Candidates find platform at Sister Girls Network conference
By Cilicia Anderson
They came together to network and foster a growing sisterhood that eventually turned into a campaign kickoff for at least 11 of the women in the group of more than 50 that gathered at the Workforce Development Center on TCC campus.
The get-together last Monday was the quarterly women’s conference for an organization known as the Sister Girls Network. Some of them are business owners and others are commissioners or business executives.
Most of the early conversation was centered on what the women have in common, some even sharing their visions for success. There were no holds barred as they sought answers to everyday challenges and ways they could improve professionally.
The event was an opportunity for Danette McBride, Vice president of Community Innovations at the Children’s Institute, to do some networking. She was also glad for the chance to meet the women who announced their candidacy for the upcoming election.
“The idea is to be able to network together to see what type of goals and visions each organization may be working on, to see how we can work on it better as a city versus as an organization,” McBride said. “It’s an opportunity as well individually to meet new people, to network your business, your career, your dreams or just your thoughts. It’s to build a sisterhood in Tallahassee.”
All that transpired was exactly what Judy Mandrell, pastor at Life Changers Church of God, was expecting when she organized the event.
Her mission is to see women of all races, from all educational and socio-economic backgrounds with different political and religious beliefs come together and empower one another. Her passion led to the Sister Girls Network being formed.
Since the inception of the organization, Mandrell has touched the lives of hundreds of women who have formed friendships.
“Women can do things,” said Mandrell, a social worker who spent 20 years with the Department of Children and Families. “We can turn things around, we can make things happen. Tonight is not just about me, it’s about all of us. I believe that if the world is going to change women are going to do it.”
The gathering of professional women seemingly was uplifting for Gina Giacomo, Director of Administration at Florida Parole Commission.
“I think it’s become more diverse,” Giacomo said. “I think for sure as more women are coming to different events — the Sister Girls events — they become more and more comfortable on crossing the line and finding out what each one of us has in common versus letting it block us from having all those connections and maybe looking afar when we first started meeting.”
While the majority of the event consisted of mingling, exchanging business cards and contact information, the three incumbents and eight new candidates running in the upcoming election used the opportunity to talk about their campaign.
Running for the Leon County Commission’s at large seat, Kelly Otte, Lisa Brown and Danielle Irwin all presented the key points of their campaign.

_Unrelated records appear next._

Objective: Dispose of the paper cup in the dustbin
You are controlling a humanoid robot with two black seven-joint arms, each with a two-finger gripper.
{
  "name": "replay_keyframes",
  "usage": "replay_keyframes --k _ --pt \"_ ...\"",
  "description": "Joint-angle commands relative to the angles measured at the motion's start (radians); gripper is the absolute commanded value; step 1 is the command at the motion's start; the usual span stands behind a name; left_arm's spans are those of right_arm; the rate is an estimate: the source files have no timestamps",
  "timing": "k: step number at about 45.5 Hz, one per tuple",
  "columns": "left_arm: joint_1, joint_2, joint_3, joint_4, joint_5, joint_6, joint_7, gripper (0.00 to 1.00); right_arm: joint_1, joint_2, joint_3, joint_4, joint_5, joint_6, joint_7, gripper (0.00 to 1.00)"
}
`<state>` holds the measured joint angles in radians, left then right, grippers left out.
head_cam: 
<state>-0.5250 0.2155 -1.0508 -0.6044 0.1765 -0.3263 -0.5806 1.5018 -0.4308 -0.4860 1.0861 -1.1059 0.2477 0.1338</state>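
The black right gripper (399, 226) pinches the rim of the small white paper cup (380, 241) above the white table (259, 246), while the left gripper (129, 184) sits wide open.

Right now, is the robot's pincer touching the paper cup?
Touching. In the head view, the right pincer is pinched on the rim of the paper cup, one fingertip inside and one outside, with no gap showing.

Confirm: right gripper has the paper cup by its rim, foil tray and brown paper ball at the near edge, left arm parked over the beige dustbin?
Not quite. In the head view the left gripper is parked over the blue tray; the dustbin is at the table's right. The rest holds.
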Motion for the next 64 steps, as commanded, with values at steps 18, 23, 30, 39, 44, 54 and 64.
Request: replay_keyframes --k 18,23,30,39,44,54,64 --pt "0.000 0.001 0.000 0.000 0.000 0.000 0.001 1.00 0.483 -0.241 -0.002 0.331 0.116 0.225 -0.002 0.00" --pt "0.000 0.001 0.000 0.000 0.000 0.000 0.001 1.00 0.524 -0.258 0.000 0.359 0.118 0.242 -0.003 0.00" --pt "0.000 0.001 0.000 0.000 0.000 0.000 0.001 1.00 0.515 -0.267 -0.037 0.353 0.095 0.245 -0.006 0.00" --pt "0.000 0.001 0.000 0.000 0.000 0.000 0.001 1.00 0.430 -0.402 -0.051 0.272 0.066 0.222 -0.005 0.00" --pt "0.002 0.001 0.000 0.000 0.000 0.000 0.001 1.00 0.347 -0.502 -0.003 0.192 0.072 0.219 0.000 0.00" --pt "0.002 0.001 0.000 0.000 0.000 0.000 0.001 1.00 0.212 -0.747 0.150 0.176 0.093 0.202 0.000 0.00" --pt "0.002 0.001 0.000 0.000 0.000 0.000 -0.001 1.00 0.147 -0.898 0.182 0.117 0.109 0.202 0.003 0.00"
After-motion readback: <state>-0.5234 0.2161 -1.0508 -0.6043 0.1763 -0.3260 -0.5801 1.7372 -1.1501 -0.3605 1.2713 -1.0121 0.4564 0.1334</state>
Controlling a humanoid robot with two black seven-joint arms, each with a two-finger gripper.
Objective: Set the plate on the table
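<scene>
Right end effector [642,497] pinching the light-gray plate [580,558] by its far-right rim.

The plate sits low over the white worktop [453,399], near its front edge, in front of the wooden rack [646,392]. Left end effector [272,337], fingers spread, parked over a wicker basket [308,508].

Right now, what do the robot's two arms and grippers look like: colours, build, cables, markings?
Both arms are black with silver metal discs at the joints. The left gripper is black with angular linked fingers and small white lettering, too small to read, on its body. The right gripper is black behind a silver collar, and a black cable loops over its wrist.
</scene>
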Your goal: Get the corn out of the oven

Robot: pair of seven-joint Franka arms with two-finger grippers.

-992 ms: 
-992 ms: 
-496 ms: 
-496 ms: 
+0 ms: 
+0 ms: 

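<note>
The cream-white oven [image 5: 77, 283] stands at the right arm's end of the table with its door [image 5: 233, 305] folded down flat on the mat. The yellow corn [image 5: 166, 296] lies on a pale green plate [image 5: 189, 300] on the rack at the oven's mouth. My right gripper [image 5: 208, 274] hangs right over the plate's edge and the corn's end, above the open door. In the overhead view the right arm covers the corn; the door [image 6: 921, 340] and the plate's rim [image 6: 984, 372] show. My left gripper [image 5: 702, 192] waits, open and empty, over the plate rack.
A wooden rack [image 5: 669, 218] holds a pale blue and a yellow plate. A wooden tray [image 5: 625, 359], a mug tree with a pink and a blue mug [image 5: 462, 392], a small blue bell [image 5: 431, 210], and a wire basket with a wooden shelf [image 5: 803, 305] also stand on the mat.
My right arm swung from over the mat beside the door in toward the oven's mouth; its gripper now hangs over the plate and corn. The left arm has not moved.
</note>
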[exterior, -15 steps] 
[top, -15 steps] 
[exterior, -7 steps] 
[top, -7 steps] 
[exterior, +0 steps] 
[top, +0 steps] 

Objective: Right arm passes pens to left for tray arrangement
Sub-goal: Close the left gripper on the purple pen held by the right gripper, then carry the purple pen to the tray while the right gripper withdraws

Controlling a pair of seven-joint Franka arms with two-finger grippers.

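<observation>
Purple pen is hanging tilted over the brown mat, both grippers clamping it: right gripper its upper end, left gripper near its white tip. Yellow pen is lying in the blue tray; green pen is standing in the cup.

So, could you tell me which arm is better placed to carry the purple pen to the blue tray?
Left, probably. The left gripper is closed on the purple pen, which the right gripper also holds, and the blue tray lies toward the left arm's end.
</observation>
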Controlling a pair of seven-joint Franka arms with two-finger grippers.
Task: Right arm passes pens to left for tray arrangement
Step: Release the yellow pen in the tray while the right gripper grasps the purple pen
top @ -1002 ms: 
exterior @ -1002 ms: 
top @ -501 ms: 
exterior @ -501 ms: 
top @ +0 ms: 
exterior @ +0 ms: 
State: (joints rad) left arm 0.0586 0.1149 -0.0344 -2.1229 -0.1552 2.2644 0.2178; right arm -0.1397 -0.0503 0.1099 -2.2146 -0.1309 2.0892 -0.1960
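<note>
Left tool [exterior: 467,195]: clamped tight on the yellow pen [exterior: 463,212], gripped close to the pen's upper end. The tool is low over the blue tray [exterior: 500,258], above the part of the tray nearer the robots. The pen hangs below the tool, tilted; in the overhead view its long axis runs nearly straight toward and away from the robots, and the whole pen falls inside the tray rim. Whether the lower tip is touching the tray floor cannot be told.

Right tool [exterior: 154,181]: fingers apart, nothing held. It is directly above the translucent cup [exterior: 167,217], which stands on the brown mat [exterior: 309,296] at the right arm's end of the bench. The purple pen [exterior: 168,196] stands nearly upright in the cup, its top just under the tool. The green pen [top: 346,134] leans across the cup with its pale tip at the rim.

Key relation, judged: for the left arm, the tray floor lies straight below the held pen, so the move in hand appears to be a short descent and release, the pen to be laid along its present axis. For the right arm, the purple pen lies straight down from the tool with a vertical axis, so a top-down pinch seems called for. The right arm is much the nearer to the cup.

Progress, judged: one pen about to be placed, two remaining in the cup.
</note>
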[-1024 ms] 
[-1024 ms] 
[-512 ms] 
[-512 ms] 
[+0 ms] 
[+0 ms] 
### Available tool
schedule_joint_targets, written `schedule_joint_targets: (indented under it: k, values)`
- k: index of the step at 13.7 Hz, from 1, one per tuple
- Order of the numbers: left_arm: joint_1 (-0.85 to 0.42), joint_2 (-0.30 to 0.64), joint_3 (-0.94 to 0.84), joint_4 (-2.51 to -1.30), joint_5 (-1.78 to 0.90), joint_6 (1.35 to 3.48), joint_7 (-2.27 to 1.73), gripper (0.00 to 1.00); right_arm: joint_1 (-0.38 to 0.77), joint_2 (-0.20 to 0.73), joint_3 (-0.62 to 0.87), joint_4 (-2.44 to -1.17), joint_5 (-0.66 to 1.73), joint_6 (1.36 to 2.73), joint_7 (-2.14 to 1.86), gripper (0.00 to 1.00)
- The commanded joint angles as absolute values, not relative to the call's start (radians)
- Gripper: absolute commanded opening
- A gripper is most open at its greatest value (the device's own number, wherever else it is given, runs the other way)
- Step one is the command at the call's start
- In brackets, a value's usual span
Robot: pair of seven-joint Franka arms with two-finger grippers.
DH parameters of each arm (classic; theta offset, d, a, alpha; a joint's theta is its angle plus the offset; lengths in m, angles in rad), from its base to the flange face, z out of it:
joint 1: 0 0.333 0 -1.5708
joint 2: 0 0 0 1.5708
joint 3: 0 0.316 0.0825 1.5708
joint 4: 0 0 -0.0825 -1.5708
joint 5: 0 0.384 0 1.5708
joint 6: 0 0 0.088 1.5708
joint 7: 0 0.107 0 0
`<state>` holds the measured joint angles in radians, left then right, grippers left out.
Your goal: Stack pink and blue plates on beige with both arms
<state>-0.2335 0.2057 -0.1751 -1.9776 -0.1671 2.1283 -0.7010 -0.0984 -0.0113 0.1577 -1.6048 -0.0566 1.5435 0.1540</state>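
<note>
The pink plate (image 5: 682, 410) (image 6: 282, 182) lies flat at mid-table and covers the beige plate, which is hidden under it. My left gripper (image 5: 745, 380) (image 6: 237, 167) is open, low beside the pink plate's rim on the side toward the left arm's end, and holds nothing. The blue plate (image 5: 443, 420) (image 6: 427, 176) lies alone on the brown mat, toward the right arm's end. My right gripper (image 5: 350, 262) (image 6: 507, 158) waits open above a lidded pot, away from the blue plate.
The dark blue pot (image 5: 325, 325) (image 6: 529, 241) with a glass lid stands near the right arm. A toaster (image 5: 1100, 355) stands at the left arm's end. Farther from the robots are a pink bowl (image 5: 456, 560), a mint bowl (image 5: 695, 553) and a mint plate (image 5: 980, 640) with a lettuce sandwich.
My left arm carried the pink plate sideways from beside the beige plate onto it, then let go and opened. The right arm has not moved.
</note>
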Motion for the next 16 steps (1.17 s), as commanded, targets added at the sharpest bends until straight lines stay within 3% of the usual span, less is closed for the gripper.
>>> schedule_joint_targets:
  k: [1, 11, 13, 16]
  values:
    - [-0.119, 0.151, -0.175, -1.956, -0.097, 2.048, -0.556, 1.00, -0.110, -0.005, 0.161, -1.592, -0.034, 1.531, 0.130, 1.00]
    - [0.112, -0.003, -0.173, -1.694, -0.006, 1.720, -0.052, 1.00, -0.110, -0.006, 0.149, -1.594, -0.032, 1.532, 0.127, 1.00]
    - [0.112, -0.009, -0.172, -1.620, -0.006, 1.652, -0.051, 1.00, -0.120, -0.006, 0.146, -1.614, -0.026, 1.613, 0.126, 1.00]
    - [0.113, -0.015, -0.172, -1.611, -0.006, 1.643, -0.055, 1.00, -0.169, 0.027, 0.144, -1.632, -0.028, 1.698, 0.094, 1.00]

Most of their agendas is geared toward helping women and improving living conditions for the under-served.
Of the three women that are hoping to remain in office, Elaine Bryant will be vying for her first full term as city commissioner. Last year she replaced Scott Maddox who Gov. Ron DeSantis removed from the commission after he pleaded guilty to criminal charges.
Bryant used this occasion to tout some of her accomplishments, including the City Commission granting $6.4 million to be set aside in CRA funding for the redevelopment of the Greater Bond neighborhood. She also backs the redevelopment of South City, which is designated as a Purpose Built Community. She’s also supported the Commission’s allocation of more than $1 million toward a 2020 comprehensive neighborhood plan.
Gwen Marshall, who will be seeking reelection for her second term as Leon County Clerk of Court, also mentioned some of what she has accomplished during her first three years in office.
“I ran off of performance, not promises” said Marshall, who is the first Black woman elected to the position. “A lot of interactions that I do within the community build the women.
“I have a lot of mothers calling about their children, their court cases, unfortunately I have a lot of girlfriends asking about their boyfriends pending child support cases but like Commissioner (Dianne Williams-Cox) said, who runs the world? Girls.”
In the race for Second Circuit Court Judge, incumbent Angela Dempsey, and Tiffany Baker took time to explain why each of them want the position. While Dempsey is in her 14th year of serving on the bench, Baker spent the last eight years running her own firm.
Executive Director of Leon County’s Sheriff’s office and Sister Girls Network host, Shonda Knight, said the women who listened to the candidates should find some usefulness in the information that they shared.
As the night went on the mood shifted from campaigns to a celebration of the birthdays of Mandrell and her special guest, Agnes Furey. The women enjoyed dinner, music and line dancing as they socialized.
“The thing about it is, it’s the opportunity to mix no matter what area code or zip code you come from, just actually mix together into a sisterhood,” McBride said. “We are really celebrating our similarities. Celebrating our differences because we’re all unique but most importantly trying to connect our similarities to empower us.”